Task statement
Pull out from the material below all lines with "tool".
::::
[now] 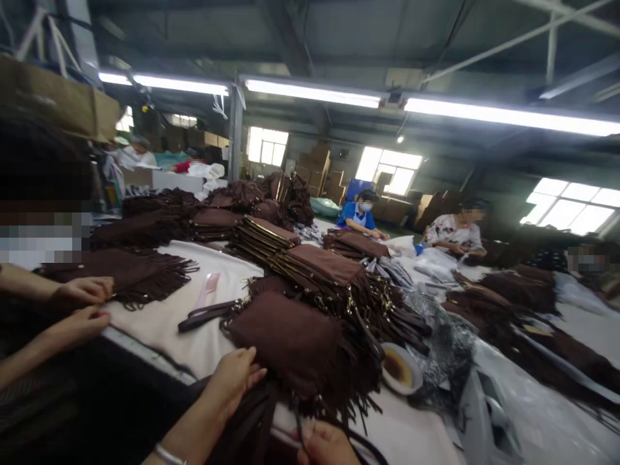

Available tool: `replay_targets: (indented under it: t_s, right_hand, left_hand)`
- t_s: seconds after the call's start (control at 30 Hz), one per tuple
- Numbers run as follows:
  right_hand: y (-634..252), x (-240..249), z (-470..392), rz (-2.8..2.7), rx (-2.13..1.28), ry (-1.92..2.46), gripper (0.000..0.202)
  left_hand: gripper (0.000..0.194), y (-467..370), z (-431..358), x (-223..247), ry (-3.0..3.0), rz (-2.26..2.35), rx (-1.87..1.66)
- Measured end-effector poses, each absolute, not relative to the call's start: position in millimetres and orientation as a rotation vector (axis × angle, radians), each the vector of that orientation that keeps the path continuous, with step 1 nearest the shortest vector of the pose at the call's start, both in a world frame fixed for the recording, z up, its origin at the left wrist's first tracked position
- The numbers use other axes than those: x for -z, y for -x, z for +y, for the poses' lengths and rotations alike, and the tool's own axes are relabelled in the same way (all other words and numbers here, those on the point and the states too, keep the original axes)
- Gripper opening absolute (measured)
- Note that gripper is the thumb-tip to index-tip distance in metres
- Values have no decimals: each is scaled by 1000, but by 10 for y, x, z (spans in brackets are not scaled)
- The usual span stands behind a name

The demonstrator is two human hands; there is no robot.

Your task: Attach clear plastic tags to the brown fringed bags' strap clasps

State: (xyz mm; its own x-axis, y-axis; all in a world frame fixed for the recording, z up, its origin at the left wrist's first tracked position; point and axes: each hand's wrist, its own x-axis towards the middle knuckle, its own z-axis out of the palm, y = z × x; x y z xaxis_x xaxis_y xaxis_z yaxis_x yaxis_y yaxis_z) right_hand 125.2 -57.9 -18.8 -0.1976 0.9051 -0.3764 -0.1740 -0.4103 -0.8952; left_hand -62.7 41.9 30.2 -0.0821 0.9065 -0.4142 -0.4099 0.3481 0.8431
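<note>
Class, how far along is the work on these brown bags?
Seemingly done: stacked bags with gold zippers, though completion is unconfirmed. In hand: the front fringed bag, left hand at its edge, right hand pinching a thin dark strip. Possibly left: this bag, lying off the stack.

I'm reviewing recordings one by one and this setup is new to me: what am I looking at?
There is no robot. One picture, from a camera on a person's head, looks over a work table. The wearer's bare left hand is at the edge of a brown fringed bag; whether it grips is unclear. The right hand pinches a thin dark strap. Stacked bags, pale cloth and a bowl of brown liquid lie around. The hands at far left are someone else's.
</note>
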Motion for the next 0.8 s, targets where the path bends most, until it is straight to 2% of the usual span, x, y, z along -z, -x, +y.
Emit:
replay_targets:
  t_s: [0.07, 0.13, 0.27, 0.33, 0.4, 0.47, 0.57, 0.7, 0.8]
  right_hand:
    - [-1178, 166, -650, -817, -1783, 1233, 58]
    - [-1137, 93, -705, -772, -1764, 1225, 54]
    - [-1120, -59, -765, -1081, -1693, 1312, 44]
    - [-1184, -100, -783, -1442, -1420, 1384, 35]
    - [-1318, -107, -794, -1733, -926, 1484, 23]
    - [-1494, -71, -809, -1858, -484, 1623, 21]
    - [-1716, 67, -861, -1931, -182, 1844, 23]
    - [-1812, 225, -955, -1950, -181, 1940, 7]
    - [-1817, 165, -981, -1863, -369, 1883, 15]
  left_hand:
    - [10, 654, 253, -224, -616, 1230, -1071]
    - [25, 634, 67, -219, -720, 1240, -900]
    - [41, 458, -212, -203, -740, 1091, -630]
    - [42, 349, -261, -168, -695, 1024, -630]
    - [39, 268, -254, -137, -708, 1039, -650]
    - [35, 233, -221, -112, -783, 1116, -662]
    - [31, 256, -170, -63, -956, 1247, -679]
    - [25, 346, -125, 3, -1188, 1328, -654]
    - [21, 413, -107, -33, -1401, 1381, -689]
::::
Solved problem
Available tool: `replay_targets: (indented under it: t_s, right_hand, left_hand)`
- The numbers use other axes than those: x for -z, y for -x, z for +y, for the poses' lengths and rotations alike, and the tool's own axes are relabelled in the same way (all other words and numbers here, those on the point and the states too, keep the original axes)

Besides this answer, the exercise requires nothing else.